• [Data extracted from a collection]
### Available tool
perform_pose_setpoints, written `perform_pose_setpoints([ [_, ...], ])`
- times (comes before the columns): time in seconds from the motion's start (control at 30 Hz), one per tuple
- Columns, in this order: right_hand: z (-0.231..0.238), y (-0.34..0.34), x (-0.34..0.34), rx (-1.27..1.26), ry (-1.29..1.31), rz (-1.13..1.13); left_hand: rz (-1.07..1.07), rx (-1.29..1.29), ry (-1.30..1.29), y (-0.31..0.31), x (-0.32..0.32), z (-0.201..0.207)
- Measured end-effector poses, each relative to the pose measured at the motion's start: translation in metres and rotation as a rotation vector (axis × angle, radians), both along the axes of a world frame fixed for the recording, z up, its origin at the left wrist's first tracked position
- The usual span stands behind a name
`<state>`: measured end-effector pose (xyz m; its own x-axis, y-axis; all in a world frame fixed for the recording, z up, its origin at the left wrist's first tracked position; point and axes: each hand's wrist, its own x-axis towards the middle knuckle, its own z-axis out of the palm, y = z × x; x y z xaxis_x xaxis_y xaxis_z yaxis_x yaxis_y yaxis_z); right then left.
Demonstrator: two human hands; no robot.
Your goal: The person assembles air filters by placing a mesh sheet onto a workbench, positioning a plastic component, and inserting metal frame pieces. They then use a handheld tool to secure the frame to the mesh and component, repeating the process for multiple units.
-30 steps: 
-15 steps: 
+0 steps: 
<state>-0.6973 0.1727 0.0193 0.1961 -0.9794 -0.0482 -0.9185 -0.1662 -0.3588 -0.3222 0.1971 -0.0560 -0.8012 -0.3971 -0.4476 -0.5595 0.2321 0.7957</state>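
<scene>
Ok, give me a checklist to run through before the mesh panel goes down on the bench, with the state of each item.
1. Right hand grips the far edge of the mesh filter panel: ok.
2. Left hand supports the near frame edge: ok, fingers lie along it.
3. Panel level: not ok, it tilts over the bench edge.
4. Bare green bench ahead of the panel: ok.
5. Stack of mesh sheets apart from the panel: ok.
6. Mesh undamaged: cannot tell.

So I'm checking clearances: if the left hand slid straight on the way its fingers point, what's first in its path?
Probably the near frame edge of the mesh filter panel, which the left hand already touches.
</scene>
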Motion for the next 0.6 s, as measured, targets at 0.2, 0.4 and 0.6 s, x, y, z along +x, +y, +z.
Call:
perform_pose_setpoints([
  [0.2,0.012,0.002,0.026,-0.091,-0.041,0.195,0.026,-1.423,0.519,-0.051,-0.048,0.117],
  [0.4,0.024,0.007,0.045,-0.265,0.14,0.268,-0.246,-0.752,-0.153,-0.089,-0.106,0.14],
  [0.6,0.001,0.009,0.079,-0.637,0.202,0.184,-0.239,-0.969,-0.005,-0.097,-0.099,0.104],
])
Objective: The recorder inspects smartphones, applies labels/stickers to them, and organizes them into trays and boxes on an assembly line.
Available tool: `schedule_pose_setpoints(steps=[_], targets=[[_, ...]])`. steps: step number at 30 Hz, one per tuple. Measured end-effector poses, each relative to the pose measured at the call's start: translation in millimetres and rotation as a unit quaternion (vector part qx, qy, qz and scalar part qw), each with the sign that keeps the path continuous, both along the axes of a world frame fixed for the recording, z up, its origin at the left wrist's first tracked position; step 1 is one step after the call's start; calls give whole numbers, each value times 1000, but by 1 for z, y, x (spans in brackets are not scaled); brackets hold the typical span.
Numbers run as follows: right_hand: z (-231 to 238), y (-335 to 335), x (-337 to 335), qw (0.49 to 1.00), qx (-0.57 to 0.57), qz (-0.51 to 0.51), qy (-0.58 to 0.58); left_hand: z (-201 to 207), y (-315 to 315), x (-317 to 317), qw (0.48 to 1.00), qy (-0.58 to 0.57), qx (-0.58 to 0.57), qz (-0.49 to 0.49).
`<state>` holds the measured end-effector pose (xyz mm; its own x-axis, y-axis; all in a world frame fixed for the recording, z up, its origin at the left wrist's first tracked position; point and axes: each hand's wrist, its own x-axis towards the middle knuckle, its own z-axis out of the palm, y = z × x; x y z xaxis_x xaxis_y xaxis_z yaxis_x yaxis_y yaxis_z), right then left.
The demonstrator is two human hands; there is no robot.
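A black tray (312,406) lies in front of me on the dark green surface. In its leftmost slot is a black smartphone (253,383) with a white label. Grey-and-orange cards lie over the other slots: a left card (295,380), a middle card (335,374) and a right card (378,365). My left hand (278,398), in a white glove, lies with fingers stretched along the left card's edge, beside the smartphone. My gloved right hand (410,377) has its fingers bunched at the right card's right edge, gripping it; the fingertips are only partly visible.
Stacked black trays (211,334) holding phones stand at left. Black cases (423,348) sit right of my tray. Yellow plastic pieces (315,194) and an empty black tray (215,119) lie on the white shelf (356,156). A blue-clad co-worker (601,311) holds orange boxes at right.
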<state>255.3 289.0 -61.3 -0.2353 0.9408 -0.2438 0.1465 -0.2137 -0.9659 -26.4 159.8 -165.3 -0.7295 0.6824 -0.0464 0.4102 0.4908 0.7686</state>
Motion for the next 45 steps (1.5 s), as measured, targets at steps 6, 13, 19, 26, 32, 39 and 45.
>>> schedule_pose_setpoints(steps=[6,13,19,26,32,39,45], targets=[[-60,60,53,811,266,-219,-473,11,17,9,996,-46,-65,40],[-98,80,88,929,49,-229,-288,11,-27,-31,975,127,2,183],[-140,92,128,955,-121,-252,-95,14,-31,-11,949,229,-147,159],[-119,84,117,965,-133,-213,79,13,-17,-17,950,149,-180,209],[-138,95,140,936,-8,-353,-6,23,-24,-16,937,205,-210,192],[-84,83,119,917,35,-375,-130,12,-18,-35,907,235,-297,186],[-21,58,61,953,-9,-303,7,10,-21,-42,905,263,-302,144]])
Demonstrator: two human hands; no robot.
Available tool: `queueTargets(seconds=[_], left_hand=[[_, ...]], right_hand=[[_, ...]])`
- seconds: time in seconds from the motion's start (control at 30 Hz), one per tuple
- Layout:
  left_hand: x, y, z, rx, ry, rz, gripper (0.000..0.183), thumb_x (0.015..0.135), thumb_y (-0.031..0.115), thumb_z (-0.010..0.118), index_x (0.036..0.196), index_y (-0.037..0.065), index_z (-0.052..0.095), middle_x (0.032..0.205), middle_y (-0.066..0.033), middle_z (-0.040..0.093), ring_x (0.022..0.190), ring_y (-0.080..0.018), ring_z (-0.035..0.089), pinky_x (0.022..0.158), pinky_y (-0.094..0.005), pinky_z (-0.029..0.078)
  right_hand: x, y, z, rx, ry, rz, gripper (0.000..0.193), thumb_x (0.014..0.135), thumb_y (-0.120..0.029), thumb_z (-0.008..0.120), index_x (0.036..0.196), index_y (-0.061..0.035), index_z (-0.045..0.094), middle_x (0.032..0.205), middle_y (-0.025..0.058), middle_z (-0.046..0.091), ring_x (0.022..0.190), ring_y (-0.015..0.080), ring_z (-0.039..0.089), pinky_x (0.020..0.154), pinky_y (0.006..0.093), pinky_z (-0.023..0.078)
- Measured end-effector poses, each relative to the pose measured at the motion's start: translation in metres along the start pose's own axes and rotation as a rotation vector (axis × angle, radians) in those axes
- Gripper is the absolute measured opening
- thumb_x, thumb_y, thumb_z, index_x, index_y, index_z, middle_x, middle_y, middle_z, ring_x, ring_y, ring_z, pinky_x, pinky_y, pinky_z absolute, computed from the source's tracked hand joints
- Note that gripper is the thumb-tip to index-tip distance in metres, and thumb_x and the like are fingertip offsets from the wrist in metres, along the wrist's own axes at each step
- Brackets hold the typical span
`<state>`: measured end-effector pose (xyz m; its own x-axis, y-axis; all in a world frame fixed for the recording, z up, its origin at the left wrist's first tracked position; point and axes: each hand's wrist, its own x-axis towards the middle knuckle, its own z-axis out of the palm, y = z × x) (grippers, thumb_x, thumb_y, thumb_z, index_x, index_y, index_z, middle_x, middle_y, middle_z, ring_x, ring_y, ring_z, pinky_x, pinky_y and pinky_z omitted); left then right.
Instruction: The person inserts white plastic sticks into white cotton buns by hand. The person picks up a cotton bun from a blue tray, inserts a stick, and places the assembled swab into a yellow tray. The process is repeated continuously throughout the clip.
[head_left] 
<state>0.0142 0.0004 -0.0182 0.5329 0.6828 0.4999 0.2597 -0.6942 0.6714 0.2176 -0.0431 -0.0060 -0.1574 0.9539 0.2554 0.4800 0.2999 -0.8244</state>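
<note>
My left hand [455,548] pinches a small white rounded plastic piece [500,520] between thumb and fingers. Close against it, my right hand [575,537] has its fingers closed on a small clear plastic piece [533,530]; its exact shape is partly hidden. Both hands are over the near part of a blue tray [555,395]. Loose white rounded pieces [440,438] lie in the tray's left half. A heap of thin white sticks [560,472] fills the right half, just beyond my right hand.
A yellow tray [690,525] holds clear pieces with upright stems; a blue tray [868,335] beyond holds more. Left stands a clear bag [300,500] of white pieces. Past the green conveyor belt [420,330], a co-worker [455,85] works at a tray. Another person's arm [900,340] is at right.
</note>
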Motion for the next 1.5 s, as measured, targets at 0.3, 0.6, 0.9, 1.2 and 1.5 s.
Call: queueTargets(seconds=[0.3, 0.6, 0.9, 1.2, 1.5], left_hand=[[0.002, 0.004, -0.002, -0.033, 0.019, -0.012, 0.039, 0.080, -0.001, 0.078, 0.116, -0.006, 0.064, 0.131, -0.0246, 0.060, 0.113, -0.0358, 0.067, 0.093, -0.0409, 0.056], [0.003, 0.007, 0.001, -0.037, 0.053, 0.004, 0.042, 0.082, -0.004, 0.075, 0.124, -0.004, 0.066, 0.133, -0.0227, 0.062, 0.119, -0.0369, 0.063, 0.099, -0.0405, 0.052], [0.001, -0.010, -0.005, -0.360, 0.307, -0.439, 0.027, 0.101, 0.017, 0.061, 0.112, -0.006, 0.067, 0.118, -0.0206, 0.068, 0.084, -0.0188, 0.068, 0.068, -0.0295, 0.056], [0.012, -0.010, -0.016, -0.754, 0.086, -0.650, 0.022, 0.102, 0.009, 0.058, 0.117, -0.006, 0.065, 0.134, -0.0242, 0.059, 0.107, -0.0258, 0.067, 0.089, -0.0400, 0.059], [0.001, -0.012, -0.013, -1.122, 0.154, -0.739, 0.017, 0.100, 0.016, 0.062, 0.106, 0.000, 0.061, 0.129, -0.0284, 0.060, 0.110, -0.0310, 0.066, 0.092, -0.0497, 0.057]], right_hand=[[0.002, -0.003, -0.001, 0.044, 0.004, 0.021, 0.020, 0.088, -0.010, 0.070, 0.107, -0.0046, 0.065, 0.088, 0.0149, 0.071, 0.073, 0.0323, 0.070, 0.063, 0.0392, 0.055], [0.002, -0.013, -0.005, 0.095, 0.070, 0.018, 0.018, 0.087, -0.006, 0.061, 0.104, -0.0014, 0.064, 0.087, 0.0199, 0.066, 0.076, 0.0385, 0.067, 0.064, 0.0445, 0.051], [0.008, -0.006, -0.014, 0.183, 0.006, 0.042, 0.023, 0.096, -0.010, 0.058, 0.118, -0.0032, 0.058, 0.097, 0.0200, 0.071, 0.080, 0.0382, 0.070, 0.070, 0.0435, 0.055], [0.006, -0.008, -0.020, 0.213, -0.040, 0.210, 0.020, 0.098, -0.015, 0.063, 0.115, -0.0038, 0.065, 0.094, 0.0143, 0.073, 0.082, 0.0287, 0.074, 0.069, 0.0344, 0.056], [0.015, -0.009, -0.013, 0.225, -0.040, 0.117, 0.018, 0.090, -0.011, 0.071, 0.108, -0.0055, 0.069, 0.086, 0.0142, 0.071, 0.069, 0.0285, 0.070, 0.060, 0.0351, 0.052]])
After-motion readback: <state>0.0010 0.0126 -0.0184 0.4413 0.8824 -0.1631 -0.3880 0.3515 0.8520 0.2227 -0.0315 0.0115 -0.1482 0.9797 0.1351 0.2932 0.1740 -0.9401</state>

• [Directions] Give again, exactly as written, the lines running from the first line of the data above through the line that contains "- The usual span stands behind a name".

• [Written solution]
### Available tool
perform_pose_setpoints, written `perform_pose_setpoints([ [_, ...], ])`
- times (comes before the columns): time in seconds from the motion's start (control at 30 Hz), one per tuple
- Columns, in this order: right_hand: z (-0.231..0.238), y (-0.34..0.34), x (-0.34..0.34), rx (-1.27..1.26), ry (-1.29..1.31), rz (-1.13..1.13); left_hand: rz (-1.07..1.07), rx (-1.29..1.29), ry (-1.30..1.29), y (-0.31..0.31), x (-0.32..0.32), z (-0.201..0.207)
- Measured end-effector poses, each relative to the pose measured at the motion's start: translation in metres and rotation as a rotation vector (axis × angle, radians), both along the axes of a world frame fixed for the recording, z up, its origin at the left wrist's first tracked position
- The usual span stands behind a name

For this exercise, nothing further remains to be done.